Day 56: Weigal Street

May 08, 2011 16:56

Peter felt like life had thrown a rancid watermelon at his face. Everything had just exploded.

Sakura was really cool. There was no qualms on the Sakura front. He had actually enjoyed getting to sit down and talk theories and science and ninja madness and do so with someone who was legitimately interested in talking back. It was a rare thing around here that someone was as info hungry as Peter Parker.

No, that wasn't the problem. Peter had two major quandaries on his hands. One, Senna was missing. Her sword had poofed its way into Scott's hands last night and no one had seen her around today. At all. Peter swallowed a lump and prayed for her to be comatose back at the institute, because he could not handle the thought of losing another friend to this crap pile. Especially not Senna. She was one of the first people he'd met here, and one of the most vivacious. She challenged him to a hot dog eating contest, for cripe's sake. No one else here had the stones to do that - and pull it off without seeming like a cornball. She was one of the good people, and one of the last names on the list of patients that needed to go.

He'd wait another day. Try another note tomorrow, when they weren't stuck in town. Maybe look for her roommate.

The second problem was Luke Skywalkasasdjkj.

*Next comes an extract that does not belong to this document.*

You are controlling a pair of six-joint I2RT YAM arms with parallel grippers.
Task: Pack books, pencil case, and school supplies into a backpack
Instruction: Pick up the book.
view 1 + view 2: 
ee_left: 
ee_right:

Peter couldn't even think it. It was just...no no no no, it was so unfair that Luke had to be here. Luke was screwed. Screwed from his head to his toes. He was going to get his fourth wall bulldozed within five seconds of setting foot in the town. And Peter, genius that he was, was now impersonating a member of the Rebel Alliance on the bulletin board just to convince Luke that aliases were in this season. And now Luke wanted to meet him.

Stupid! Gaaugh!!

Indy was right. Well. Sort of. He was right that Peter couldn't protect him forever, and that his attempts to shelter Luke were groan-worthy at best. But he was wrong about the fiction thing not being a big deal. Indy could get away with deluding himself into thinking his films were all just nifty little biopics that came out years and years later. Luke Skywalker did not have that luxury. His films didn't even take place on Earth. Much less any set time period, past or future.

Peter scowled as he moved about town, meandering down streets with no care for direction or purpose. Today, man. Today could go suck on a...something Aunt May would frown at him for saying. Peter kicked at a pebble of ice, sending it skittering into the gutter and shattering upon impact.